EXERCISE AIM:
Copy the data exactly. Leave nothing out.

+++ DATA PROVIDED

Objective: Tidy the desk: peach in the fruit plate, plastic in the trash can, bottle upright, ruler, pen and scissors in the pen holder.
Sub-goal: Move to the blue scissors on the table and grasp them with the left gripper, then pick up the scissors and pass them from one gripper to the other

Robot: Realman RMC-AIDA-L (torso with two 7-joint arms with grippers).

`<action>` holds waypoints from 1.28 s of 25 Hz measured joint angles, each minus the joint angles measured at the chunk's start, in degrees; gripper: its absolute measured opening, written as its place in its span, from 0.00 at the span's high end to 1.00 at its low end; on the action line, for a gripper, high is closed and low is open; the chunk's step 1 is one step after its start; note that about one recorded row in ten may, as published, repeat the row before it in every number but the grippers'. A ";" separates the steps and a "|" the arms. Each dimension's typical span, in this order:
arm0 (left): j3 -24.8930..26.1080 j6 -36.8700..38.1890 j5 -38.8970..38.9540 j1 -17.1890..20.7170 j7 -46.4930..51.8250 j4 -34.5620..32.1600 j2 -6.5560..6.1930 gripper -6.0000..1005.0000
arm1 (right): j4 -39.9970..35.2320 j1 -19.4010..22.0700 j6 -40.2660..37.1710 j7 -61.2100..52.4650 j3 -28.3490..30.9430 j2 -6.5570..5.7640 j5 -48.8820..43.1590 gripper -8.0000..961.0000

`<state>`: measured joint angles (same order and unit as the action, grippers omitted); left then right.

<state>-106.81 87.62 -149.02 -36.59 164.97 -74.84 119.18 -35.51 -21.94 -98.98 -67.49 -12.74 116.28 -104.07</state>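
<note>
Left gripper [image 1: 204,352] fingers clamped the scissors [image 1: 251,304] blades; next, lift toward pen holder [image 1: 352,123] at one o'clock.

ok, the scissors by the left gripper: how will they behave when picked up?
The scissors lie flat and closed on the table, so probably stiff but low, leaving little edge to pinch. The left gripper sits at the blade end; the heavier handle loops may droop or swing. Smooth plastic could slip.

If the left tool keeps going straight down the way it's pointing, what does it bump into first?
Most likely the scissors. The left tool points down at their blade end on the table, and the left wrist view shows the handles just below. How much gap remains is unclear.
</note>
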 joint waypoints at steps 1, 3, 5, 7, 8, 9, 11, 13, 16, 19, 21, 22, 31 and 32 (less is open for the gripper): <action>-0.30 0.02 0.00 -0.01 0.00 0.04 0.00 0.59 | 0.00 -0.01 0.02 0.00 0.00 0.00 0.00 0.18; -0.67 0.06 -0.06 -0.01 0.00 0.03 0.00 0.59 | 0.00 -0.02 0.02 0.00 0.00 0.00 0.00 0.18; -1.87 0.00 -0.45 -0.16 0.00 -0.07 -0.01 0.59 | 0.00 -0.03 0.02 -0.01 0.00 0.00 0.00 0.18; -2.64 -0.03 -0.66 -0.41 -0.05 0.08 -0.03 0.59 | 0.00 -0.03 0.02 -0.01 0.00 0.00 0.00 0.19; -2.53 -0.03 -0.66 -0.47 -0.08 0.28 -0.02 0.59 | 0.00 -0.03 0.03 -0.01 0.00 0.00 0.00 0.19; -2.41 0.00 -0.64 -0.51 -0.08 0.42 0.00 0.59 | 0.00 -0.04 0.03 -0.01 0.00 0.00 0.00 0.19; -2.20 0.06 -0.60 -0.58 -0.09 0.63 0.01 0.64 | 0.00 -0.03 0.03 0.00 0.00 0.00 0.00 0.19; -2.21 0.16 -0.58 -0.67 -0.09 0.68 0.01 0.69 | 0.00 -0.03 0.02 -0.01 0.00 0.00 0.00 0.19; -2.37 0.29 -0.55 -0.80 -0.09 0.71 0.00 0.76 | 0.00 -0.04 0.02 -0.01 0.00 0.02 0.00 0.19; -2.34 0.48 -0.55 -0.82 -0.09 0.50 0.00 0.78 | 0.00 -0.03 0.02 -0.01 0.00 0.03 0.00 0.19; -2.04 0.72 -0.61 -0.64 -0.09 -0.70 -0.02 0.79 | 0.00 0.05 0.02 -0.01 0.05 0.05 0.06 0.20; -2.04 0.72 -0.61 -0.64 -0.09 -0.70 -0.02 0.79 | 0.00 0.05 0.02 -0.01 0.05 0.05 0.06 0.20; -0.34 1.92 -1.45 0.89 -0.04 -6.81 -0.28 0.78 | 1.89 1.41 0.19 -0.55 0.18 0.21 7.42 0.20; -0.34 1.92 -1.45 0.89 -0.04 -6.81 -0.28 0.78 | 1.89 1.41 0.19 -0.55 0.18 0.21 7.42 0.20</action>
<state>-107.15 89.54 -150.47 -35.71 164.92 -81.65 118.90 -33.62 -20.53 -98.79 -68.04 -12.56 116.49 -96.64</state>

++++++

TASK RESULT:
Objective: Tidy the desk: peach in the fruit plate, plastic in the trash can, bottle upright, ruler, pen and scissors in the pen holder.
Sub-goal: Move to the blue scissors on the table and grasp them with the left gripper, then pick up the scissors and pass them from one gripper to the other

Robot: Realman RMC-AIDA-L (torso with two 7-joint arms with grippers).

`<action>` holds waypoints from 1.28 s of 25 Hz measured joint angles, each minus the joint angles measured at the chunk's start, in degrees; gripper: its absolute measured opening, written as its place in its span, from 0.00 at the span's high end to 1.00 at its low end; on the action line, for a gripper, high is closed and low is open; the chunk's step 1 is one step after its start; note that about one recorded row in ten may, as published, repeat the row before it in every number but the grippers'. A ";" separates the steps and a "|" the arms. Each dimension's typical span, in this order:
arm0 (left): j3 -24.8930..26.1080 j6 -36.8700..38.1890 j5 -38.8970..38.9540 j1 -17.1890..20.7170 j7 -46.4930..51.8250 j4 -34.5620..32.1600 j2 -6.5560..6.1930 gripper -6.0000..1005.0000
arm1 (right): j4 -39.9970..35.2320 j1 -19.4010..22.0700 j6 -40.2660..37.1710 j7 -61.2100..52.4650 j3 -28.3490..30.9430 j2 -6.5570..5.7640 j5 -48.8820..43.1590 gripper -8.0000..961.0000

`<state>`: measured joint angles (same order and unit as the action, grippers omitted); left then right.

<state>-106.81 87.62 -149.02 -36.59 164.97 -74.84 119.18 -35.51 -21.94 -98.98 -67.49 -12.74 116.28 -104.07</state>
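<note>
Left gripper [image 1: 204,352] fingers clamped the scissors [image 1: 251,304] blades; next, lift toward pen holder [image 1: 352,123] at one o'clock.

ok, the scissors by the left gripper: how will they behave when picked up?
The scissors lie flat and closed on the table, so probably stiff but low, leaving little edge to pinch. The left gripper sits at the blade end; the heavier handle loops may droop or swing. Smooth plastic could slip.

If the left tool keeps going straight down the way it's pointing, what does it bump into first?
Most likely the scissors. The left tool points down at their blade end on the table, and the left wrist view shows the handles just below. How much gap remains is unclear.
</note>
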 joint waypoints at steps 1, 3, 5, 7, 8, 9, 11, 13, 16, 19, 21, 22, 31 and 32 (less is open for the gripper): <action>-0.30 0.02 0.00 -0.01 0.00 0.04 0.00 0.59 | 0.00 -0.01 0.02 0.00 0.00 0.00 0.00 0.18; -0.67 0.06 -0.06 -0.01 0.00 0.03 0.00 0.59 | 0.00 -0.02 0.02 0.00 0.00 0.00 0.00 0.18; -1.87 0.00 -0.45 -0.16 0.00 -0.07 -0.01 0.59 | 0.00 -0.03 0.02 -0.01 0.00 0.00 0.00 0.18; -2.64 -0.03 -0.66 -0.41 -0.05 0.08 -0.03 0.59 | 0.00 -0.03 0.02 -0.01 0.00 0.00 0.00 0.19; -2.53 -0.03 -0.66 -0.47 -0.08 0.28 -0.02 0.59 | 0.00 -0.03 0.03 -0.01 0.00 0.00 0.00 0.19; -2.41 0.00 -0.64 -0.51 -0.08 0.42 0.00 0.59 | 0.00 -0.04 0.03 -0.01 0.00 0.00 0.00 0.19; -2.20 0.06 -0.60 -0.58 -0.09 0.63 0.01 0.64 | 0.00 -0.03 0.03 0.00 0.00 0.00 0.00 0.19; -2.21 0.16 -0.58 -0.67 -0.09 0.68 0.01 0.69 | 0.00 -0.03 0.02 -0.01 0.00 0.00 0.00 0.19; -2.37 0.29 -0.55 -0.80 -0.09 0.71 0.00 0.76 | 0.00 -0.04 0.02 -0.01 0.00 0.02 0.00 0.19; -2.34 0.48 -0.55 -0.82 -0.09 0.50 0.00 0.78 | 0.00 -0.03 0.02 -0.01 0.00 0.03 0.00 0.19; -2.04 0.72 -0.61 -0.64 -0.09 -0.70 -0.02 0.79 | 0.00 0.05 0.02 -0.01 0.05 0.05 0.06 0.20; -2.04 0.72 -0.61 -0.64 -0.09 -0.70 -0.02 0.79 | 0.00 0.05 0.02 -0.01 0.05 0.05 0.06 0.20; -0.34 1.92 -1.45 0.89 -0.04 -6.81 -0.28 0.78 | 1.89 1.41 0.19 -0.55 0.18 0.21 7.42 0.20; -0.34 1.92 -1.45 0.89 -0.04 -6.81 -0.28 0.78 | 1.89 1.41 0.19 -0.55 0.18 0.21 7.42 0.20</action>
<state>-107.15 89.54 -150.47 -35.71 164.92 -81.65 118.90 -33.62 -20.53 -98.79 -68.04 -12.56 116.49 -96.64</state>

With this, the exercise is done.